Unnamed: 0,Age,Gender,Item ID,Item Name,Price,SN
0,38,Male,165,Bone Crushing Silver Skewer,3.37,Aelalis34
1,21,Male,119,"Stormbringer, Dark Blade of Ending Misery",2.32,Eolo46
2,34,Male,174,Primitive Blade,2.46,Assastnya25
3,21,Male,92,Final Critic,1.36,Pheusrical25
4,23,Male,63,Stormfury Mace,1.27,Aela59


## Player Count

In [25]:
#Calculate the player count
player_count=len(df["SN"].unique())
#Generate a dataframe to list the player count
pd.DataFrame({"Total Players":[player_count]})

Unnamed: 0,Total Players
0,573


## Purchasing Analysis (Total)

In [26]:
# Calculate all the total purchasing analyses
Number_of_Unique_Items =len(df["Item Name"].unique())
Avg_Item_Price=df.groupby('Item ID')['Price'].mean().mean()
Total_No_Purch=df['Price'].count()
Revenue=df['Price'].sum()

#Generate a dataframe to list the analysis results
total_df=pd.DataFrame({
    "Number of Unique Items": [Number_of_Unique_Items],
    "Average Price": [Avg_Item_Price], 
    "Number of Purchases": [Total_No_Purch],
    "Total Revenue": [Revenue]})

#Style the data format
total_df['Average Price']=total_df['Average Price'].map("${:.2f}".format)
total_df['Total Revenue']=total_df['Total Revenue'].map("${:,.2f}".format)

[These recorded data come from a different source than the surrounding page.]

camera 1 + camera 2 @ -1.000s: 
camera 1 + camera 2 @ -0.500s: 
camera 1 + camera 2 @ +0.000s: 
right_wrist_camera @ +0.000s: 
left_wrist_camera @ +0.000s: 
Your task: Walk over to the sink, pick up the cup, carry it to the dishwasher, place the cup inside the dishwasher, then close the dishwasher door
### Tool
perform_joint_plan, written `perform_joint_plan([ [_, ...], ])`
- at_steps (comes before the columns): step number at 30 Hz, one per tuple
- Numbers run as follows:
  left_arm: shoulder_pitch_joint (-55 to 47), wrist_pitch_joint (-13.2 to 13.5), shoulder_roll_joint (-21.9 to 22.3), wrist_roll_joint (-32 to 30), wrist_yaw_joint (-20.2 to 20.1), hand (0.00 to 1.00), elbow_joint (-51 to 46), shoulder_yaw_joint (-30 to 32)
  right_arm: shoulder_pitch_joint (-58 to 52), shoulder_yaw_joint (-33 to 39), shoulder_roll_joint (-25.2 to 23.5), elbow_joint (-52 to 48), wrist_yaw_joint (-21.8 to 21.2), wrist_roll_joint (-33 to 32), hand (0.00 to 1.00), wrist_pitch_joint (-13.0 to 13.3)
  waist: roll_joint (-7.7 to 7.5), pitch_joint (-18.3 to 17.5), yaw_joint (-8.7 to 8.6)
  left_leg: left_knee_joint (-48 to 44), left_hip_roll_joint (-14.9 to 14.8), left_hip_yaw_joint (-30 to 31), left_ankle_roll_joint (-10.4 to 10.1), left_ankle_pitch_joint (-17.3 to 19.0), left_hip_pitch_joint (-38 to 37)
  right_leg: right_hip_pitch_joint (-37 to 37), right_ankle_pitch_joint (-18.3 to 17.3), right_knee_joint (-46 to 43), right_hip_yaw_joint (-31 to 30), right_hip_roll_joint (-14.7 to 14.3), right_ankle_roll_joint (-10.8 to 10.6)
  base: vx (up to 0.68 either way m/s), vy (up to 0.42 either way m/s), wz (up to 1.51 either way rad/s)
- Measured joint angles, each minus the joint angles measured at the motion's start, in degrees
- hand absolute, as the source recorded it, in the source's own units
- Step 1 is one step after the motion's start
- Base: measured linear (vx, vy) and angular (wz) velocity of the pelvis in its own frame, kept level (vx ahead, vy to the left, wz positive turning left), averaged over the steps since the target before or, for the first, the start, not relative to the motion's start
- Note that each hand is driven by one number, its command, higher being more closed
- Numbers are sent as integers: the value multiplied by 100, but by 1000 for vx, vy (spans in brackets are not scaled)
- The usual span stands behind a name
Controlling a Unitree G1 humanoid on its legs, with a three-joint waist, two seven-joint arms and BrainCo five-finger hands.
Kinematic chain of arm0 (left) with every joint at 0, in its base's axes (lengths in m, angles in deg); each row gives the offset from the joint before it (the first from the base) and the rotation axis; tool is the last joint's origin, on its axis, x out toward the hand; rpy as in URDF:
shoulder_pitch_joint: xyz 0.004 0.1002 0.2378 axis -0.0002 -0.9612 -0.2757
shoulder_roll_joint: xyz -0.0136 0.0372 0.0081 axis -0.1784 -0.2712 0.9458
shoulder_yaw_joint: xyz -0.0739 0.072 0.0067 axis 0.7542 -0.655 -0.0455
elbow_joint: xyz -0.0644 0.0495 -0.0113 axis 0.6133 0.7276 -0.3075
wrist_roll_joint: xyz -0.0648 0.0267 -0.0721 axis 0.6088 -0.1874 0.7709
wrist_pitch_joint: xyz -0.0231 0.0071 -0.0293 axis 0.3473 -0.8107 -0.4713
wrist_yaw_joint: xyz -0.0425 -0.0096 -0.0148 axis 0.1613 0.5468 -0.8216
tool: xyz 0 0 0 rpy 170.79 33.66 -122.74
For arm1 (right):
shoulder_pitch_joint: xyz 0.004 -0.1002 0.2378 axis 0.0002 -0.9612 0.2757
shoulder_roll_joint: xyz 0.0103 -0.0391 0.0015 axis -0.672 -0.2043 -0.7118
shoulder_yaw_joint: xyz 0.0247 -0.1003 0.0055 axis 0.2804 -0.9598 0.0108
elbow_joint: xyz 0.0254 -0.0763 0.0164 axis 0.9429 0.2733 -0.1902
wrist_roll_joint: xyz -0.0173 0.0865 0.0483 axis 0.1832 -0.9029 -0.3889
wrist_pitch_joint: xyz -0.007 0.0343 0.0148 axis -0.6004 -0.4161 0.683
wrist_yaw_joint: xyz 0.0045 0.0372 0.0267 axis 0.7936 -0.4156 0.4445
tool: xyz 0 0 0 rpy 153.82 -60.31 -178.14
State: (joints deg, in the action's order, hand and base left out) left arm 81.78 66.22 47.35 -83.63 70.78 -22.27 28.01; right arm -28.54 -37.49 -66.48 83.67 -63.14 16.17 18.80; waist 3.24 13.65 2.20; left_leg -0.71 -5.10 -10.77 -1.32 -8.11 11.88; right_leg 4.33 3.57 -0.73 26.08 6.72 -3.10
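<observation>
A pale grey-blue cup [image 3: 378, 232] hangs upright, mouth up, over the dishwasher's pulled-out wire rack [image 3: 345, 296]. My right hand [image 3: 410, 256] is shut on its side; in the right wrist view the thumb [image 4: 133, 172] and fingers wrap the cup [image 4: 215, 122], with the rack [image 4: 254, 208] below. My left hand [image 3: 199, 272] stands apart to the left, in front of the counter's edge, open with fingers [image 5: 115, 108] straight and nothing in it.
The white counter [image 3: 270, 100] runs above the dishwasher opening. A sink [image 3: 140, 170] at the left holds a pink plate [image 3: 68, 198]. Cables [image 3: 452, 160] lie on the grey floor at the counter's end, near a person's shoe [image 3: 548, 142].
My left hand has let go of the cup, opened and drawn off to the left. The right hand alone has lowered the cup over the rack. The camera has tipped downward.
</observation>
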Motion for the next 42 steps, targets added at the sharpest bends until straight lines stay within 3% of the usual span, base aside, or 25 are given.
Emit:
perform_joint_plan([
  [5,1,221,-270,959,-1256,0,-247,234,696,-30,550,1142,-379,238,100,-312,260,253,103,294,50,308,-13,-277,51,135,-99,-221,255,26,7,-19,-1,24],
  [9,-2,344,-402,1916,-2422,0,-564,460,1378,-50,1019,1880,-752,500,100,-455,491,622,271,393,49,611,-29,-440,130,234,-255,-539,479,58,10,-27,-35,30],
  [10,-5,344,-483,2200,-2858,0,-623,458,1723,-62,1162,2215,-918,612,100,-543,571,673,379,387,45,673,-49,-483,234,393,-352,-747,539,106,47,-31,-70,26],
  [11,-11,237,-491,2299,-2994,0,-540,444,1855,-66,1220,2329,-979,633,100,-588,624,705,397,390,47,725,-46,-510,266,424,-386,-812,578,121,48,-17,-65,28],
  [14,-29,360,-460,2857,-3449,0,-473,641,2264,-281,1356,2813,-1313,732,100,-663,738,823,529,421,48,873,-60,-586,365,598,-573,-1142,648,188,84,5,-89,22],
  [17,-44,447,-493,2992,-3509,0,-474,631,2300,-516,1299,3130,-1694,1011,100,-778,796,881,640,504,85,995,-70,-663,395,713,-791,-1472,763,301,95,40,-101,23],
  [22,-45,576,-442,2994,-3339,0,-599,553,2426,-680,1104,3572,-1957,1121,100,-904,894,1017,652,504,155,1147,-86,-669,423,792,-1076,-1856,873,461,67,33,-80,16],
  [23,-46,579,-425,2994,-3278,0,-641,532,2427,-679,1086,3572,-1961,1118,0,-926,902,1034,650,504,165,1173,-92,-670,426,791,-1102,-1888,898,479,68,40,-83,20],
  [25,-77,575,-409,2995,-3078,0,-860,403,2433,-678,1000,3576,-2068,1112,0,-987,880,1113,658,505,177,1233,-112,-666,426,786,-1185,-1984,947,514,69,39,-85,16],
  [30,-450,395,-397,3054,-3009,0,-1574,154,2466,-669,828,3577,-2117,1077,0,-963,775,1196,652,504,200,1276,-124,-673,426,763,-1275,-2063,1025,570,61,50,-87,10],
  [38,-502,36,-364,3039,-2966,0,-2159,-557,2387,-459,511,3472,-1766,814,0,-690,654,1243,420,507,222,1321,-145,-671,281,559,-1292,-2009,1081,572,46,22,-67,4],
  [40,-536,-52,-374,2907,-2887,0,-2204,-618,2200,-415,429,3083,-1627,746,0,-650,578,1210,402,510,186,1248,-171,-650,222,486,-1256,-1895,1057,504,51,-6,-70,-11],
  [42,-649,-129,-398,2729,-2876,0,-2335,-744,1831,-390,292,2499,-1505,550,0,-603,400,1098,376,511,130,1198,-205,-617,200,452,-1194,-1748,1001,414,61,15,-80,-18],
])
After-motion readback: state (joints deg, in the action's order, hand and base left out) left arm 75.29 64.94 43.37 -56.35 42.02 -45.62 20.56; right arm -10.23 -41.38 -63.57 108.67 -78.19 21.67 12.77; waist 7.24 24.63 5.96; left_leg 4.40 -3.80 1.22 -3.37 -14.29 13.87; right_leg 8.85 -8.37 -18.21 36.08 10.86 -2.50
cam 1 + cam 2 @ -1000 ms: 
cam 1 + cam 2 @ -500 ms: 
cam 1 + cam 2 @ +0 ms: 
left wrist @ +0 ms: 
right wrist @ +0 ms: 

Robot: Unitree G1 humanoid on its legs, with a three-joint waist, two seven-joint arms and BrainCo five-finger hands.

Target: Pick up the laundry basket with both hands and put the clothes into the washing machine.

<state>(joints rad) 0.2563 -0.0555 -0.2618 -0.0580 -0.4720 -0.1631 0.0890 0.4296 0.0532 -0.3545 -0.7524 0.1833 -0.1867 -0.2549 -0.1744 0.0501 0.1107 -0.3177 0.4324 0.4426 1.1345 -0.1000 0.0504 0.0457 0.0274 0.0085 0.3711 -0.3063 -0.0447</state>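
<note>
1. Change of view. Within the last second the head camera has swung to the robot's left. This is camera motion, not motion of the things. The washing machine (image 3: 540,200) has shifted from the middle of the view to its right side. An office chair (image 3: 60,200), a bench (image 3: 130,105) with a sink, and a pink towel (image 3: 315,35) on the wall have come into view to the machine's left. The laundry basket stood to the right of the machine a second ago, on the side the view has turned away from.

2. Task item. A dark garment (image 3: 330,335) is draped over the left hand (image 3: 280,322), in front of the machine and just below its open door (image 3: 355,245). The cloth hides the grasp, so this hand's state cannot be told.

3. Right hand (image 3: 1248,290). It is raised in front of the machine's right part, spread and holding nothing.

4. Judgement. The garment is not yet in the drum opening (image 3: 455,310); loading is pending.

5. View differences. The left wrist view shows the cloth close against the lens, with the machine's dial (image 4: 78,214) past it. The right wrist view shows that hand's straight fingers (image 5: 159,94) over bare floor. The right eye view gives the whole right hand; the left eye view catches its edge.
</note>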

#Adjust the order of columns
total_df[['Number of Unique Items','Average Price',"Number of Purchases","Total Revenue"]]

Unnamed: 0,Number of Unique Items,Average Price,Number of Purchases,Total Revenue
0,179,$2.95,780,"$2,286.33"


## Gender Demographics

Percentage and Count of Male Players,
Percentage and Count of Female Players,
Percentage and Count of Other / Non-Disclosed

In [27]:
#Count of players by gender
gender_group=df.groupby("Gender")["SN"].unique()
female_count=len(gender_group[0])
male_count=len(gender_group[1])
other_count=len(gender_group[2])
gd_count=[female_count,male_count,other_count]

#percentages of players by gender
gd_percent=[100*female_count/player_count,100*male_count/player_count,100*other_count/player_count]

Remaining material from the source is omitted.